"Albert Einstein - The World As I See It" - читать интересную книгу автора (Einstein Albert)


There is, however, another side to his personality. It is revealed in the
addresses, letters, and occasional writings brought together in this book.
These fragments form a mosaic portrait of Einstein the man. Each one is, in a
sense, complete in itself; it presents his views on some aspect of progress,
education, peace, war, liberty, or other problems of universal interest. Their
combined effect is to demonstrate that the Einstein we can all understand is no
less great than the Einstein we take on trust.

Einstein has asked nothing more from life than the freedom to pursue his
researches into the mechanism of the universe. His nature is of rare simplicity
and sincerity; he always has been, and he remains, genuinely indifferent to
wealth and fame and the other prizes so dear to ambition. At the same time he
is no recluse, shutting himself off from the sorrows and agitations of the world
around him. Himself familiar from early years with the handicap of poverty
and with some of the worst forms of man's inhumanity to man, he has never
spared himself in defence of the weak and the oppressed. Nothing could be
more unwelcome to his sensitive and retiring character than the glare of the
platform and the heat of public controversy, yet he has never hesitated when
he felt that his voice or influence would help to redress a wrong. History,
surely, has few parallels with this introspective mathematical genius who
laboured unceasingly as an eager champion of the rights of man.
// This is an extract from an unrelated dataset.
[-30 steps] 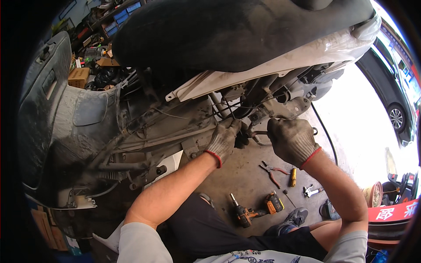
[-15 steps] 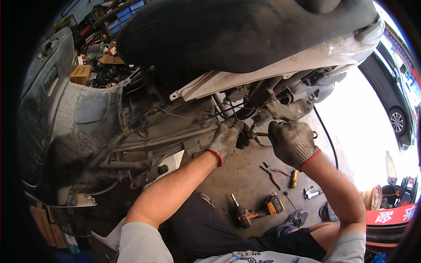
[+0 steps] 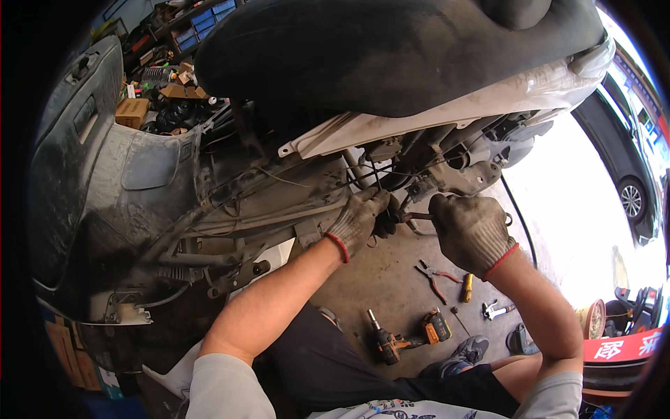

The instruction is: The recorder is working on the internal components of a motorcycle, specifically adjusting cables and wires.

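A scooter with its side panels off fills the upper view, under a black seat (image 3: 335,63). My right hand (image 3: 471,230), in a dirty knit glove with a red cuff, is closed around a wrench (image 3: 419,216). The wrench's ring end sticks out past the far side of the fist. Its other end meets a dark metal part below the frame bracket (image 3: 460,176). My left hand (image 3: 361,218), gloved alike, is closed beside that part, where thin black cables come down. What its fingers grip is hidden.
On the floor lie red-handled pliers (image 3: 436,279), a yellow-handled screwdriver (image 3: 467,287), a cordless impact driver (image 3: 405,339) and a small silver tool (image 3: 497,309). A white body panel (image 3: 433,122) overhangs my hands. A dark car (image 3: 621,153) stands at the right.
The view has shifted slightly. Both hands stay at the same part, with the right hand still on the wrench and only slightly moved.
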`<state>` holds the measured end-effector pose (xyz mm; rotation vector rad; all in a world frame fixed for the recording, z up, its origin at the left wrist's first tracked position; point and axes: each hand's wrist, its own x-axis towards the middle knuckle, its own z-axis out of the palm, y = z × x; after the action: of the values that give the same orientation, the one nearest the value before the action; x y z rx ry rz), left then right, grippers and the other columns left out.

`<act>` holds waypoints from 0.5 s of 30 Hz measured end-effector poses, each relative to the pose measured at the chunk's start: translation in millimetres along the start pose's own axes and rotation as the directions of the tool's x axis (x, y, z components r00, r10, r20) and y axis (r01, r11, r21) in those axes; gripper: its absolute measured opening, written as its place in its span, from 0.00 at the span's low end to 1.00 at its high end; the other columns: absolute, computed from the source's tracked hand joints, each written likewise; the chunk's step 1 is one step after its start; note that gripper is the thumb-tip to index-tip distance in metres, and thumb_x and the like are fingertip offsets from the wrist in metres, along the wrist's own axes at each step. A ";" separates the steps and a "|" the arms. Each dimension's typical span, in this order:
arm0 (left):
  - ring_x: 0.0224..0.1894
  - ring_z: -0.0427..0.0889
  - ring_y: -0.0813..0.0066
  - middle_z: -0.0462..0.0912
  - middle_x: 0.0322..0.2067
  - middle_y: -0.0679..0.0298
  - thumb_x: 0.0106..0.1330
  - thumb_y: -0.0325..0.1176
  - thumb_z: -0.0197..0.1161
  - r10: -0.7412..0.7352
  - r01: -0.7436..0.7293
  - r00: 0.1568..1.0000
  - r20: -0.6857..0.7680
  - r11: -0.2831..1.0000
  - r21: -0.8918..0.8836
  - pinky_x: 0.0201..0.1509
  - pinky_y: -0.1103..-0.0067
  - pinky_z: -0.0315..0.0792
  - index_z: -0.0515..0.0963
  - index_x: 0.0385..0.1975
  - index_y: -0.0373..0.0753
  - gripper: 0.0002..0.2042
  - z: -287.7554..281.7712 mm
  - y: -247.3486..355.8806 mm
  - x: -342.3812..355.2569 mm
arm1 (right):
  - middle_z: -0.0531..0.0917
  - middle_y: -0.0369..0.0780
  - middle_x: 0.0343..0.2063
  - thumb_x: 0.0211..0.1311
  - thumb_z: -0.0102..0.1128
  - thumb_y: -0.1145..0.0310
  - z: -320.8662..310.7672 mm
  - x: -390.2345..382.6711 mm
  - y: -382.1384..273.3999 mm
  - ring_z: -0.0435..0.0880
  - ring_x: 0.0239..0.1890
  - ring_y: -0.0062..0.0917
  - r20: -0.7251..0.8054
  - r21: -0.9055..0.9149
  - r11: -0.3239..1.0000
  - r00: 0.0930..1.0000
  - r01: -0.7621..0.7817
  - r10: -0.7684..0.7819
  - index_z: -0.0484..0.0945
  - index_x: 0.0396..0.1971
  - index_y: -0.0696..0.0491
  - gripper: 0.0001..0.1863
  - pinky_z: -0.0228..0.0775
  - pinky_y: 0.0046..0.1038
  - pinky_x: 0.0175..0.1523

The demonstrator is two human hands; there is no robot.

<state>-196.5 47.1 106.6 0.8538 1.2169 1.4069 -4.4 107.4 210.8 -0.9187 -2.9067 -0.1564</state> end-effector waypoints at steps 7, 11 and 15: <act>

Albert Einstein was born in 1879 at Ulm. When he was four years old his
father, who owned an electrochemical works, moved to Munich, and two
years later the boy went to school, experiencing a rigid, almost military, type
of discipline and also the isolation of a shy and contemplative Jewish child
among Roman Catholics-- factors which made a deep and enduring
impression. From the point of view of his teachers he was an unsatisfactory
pupil, apparently incapable of progress in languages, history, geography, and
other primary subjects. His interest in mathematics was roused, not by his
instructors, but by a Jewish medical student, Max Talmey, who gave him a
book on geometry, and so set him upon a course of enthusiastic study which
made him, at the age of fourteen, a better mathematician than his masters. At
this stage also he began the study of philosophy, reading and re-reading the
words of Kant and other metaphysicians.

Business reverses led the elder Einstein to make a fresh start in Milan, thus
introducing Albert to the joys of a freer, sunnier life than had been possible in
Germany. Necessity, however, made this holiday a brief one, and after a few
months of freedom the preparation for a career began. It opened with an
effort, backed by a certificate of mathematical proficiency given by a teacher
in the Gymnasium at Munich, to obtain admission to the Polytechnic Academy
at Zurich. A year passed in the study of necessary subjects which he had
neglected for mathematics, but once admitted, the young Einstein became
absorbed in the pursuit of science and philosophy and made astonishing
progress. After five distinguished years at the Polytechnic he hoped to step
into the post of assistant professor, but found that the kindly words of the
professors who had stimulated the hope did not materialize.